*PROBLEM REQUIREMENTS*:
Word for word, copy out the data below, omitting pictures.
Segment Start: COLLECTED DATA
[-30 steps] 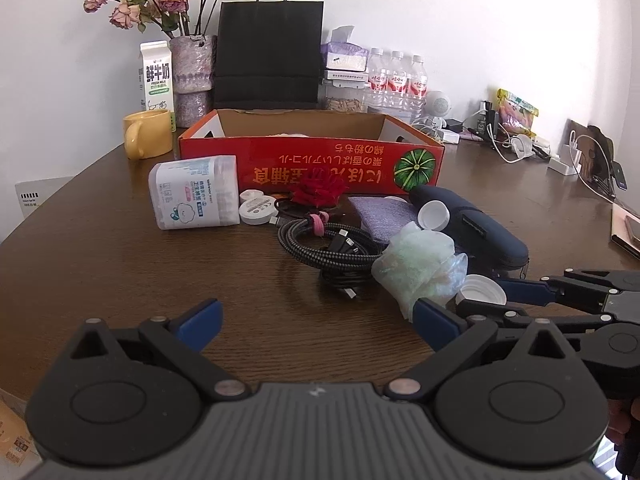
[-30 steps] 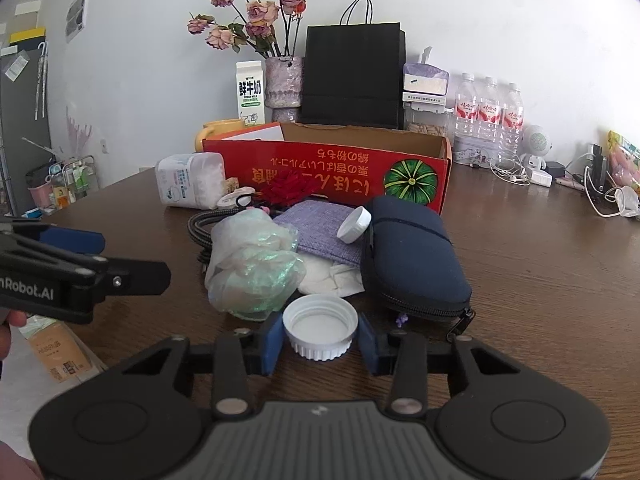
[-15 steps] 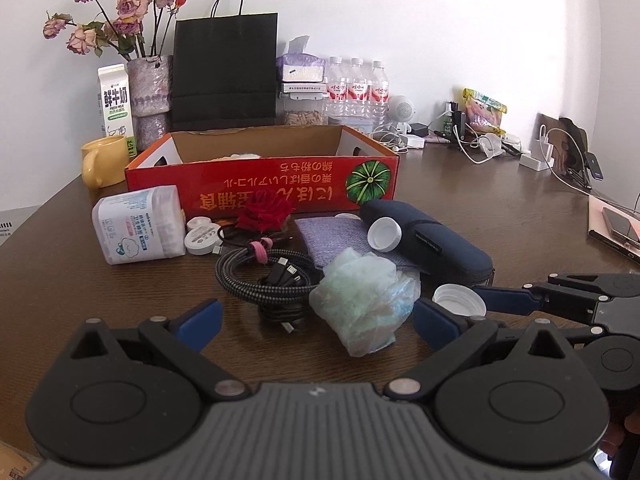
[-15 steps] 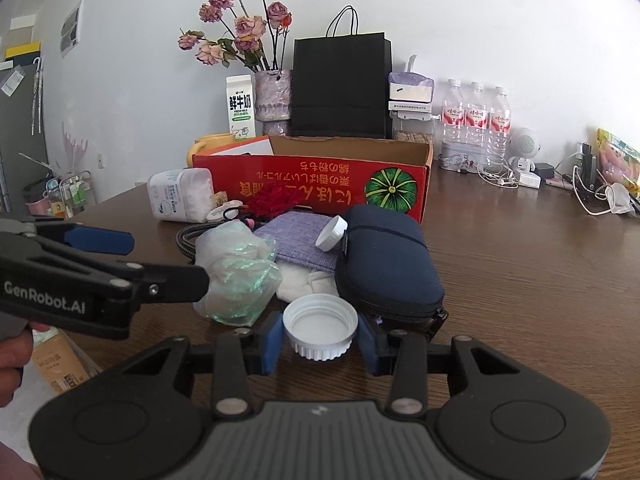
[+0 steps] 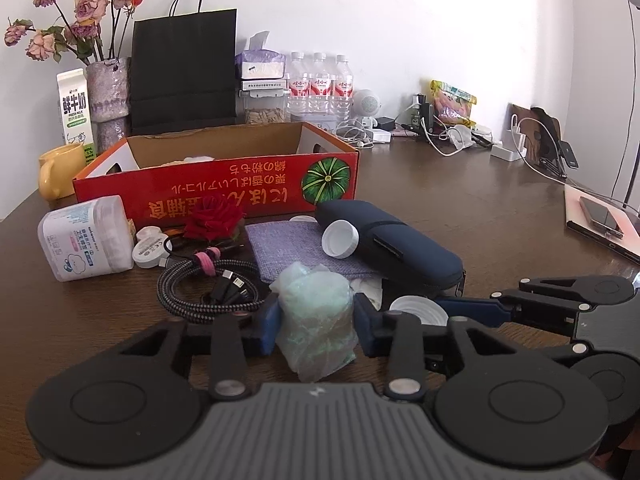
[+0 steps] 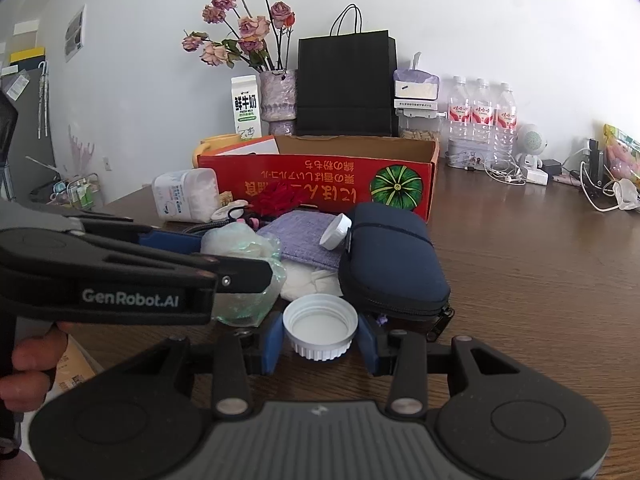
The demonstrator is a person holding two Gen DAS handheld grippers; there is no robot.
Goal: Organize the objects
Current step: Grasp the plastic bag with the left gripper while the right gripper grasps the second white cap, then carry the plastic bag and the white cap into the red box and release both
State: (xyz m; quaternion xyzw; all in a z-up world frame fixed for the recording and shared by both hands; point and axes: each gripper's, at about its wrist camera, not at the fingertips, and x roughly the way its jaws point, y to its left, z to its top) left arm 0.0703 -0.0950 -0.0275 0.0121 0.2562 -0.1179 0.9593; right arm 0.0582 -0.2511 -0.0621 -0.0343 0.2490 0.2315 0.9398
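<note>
We count two white caps [image 6: 320,330], one blue case [image 6: 394,264], one red box [image 5: 216,182], three bottles [image 5: 320,84]. Box contents mostly hidden. Left claw [image 5: 316,322] just closed, grasping crumpled bag [image 5: 316,320], near counter [image 5: 480,224] edge. Right claw [image 6: 320,340] clenched on near cap.

Left gripper [image 6: 240,256]: "GenRobot.AI" in white on its black finger arm.
Milk carton [image 6: 246,106]: "鲜牛奶" above small "FRESH MILK" — standing behind the red box, left of its far corner.
Red box [image 5: 216,188]: a row of yellow characters printed upside down, not readable with certainty.
White pack [image 5: 86,240]: small blue print, too fine to read — just left of the red box.
</note>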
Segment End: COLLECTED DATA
*ANSWER BOX*:
[-30 steps] 
[-30 steps] 
[-15 steps] 
[-15 steps] 
[+0 steps] 
[+0 steps] 
The demonstrator is a person holding two Gen DAS handheld grippers; there is no robot.
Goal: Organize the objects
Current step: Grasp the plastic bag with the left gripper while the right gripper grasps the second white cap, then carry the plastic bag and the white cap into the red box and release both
State: (xyz m; quaternion xyzw; all in a z-up world frame fixed for the recording and shared by both hands; point and axes: each gripper's, at about its wrist camera, not at the fingertips, and x roughly the way its jaws point, y to its left, z to its top) left arm 0.0703 -0.0950 -0.0275 0.0121 0.2562 -0.1179 0.9593; right arm 0.0582 -0.2511 -0.0621 -0.0343 0.2490 0.2315 0.9398
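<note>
We count two white caps [image 6: 320,330], one blue case [image 6: 394,264], one red box [image 5: 216,182], three bottles [image 5: 320,84]. Box contents mostly hidden. Left claw [image 5: 316,322] just closed, grasping crumpled bag [image 5: 316,320], near counter [image 5: 480,224] edge. Right claw [image 6: 320,340] clenched on near cap.

Left gripper [image 6: 240,256]: "GenRobot.AI" in white on its black finger arm.
Milk carton [image 6: 246,106]: "鲜牛奶" above small "FRESH MILK" — standing behind the red box, left of its far corner.
Red box [image 5: 216,188]: a row of yellow characters printed upside down, not readable with certainty.
White pack [image 5: 86,240]: small blue print, too fine to read — just left of the red box.
</note>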

The response is now finished.